__Exercise goal__. Please repeat the data in full, character for character.

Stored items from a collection

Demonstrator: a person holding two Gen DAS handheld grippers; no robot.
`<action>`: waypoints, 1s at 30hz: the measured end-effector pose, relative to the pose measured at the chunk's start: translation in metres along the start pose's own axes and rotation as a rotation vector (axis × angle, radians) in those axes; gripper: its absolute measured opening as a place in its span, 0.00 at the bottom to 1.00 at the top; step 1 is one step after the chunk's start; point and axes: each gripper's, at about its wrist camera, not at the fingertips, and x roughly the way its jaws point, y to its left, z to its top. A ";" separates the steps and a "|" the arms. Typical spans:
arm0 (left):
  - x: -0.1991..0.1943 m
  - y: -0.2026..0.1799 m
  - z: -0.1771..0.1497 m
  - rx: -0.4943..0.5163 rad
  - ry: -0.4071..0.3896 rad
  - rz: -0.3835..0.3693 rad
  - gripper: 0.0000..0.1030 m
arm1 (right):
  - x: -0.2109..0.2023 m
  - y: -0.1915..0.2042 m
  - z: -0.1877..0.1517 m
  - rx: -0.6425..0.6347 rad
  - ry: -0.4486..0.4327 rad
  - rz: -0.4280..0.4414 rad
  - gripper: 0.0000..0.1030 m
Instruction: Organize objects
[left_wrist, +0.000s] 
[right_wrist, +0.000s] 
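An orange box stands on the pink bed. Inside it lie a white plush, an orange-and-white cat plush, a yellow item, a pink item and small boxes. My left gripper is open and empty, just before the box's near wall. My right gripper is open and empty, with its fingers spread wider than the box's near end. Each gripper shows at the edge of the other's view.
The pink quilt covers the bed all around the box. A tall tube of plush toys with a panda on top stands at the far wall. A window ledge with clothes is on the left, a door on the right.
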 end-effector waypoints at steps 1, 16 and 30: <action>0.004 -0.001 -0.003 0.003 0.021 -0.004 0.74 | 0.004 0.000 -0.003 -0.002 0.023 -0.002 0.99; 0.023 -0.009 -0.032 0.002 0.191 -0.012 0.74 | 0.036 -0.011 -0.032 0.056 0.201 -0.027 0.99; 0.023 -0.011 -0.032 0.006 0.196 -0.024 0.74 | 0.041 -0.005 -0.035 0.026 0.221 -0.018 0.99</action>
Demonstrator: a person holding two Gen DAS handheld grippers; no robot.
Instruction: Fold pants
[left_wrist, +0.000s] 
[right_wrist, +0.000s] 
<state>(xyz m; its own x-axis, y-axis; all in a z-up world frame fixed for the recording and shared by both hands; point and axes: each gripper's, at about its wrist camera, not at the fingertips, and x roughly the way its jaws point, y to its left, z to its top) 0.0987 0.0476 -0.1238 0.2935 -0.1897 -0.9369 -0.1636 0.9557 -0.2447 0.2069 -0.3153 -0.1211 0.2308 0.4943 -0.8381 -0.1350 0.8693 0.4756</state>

__Exercise output__.
Demonstrator: a person holding two Gen DAS handheld grippers; no robot.
`<action>`: waypoints, 1s at 30hz: the measured end-effector pose, relative to the pose measured at the chunk's start: translation in metres along the start pose's own axes and rotation as a rotation vector (axis × angle, radians) in those axes; gripper: its absolute measured opening as a place in its span, 0.00 at the bottom to 1.00 at the top; step 1 is one step after the chunk's start; point and axes: each gripper's, at about its wrist camera, not at the fingertips, and x roughly the way its jaws point, y to its left, z to its top. A ";" separates the steps and a "|" the arms. Typical spans:
arm0 (left):
  - x: -0.1991..0.1943 m
  - y: -0.2026..0.1799 m
  - z: -0.1771..0.1497 m
  - rx: -0.4943..0.5163 rad
  - ry: -0.4071..0.3896 rad
  - rz: -0.3835..0.3693 rad
  - gripper: 0.0000..0.1030 m
arm1 (right):
  - x: -0.2109..0.2023 m
  - y: -0.1915..0.2042 m
  - z: -0.1877..0.1517 m
  - rx: -0.6425..0.6347 rad
  - ry: -0.4486..0.4327 rad
  - rz: -0.4280..0.4414 rad
  - gripper: 0.0000..0.1030 m
Instruction: Organize objects
[left_wrist, +0.000s] 
[right_wrist, +0.000s] 
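An orange box stands on the pink bed. Inside it lie a white plush, an orange-and-white cat plush, a yellow item, a pink item and small boxes. My left gripper is open and empty, just before the box's near wall. My right gripper is open and empty, with its fingers spread wider than the box's near end. Each gripper shows at the edge of the other's view.
The pink quilt covers the bed all around the box. A tall tube of plush toys with a panda on top stands at the far wall. A window ledge with clothes is on the left, a door on the right.
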 end-effector waypoints at steps 1, 16 and 30: <action>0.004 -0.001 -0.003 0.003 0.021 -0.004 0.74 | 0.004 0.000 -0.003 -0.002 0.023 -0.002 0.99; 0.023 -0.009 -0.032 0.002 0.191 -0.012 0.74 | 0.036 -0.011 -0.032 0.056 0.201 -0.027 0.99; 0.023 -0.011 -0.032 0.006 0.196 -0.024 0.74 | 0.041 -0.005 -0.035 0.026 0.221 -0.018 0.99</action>
Demonstrator: a person holding two Gen DAS handheld grippers; no robot.
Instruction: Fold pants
[left_wrist, +0.000s] 
[right_wrist, +0.000s] 
<state>(xyz m; its own x-axis, y-axis; all in a z-up world frame fixed for the recording and shared by both hands; point and axes: each gripper's, at about its wrist camera, not at the fingertips, and x roughly the way its jaws point, y to its left, z to its top) 0.0987 0.0476 -0.1238 0.2935 -0.1897 -0.9369 -0.1636 0.9557 -0.2447 0.2069 -0.3153 -0.1211 0.2308 0.4943 -0.8381 -0.1350 0.8693 0.4756</state>

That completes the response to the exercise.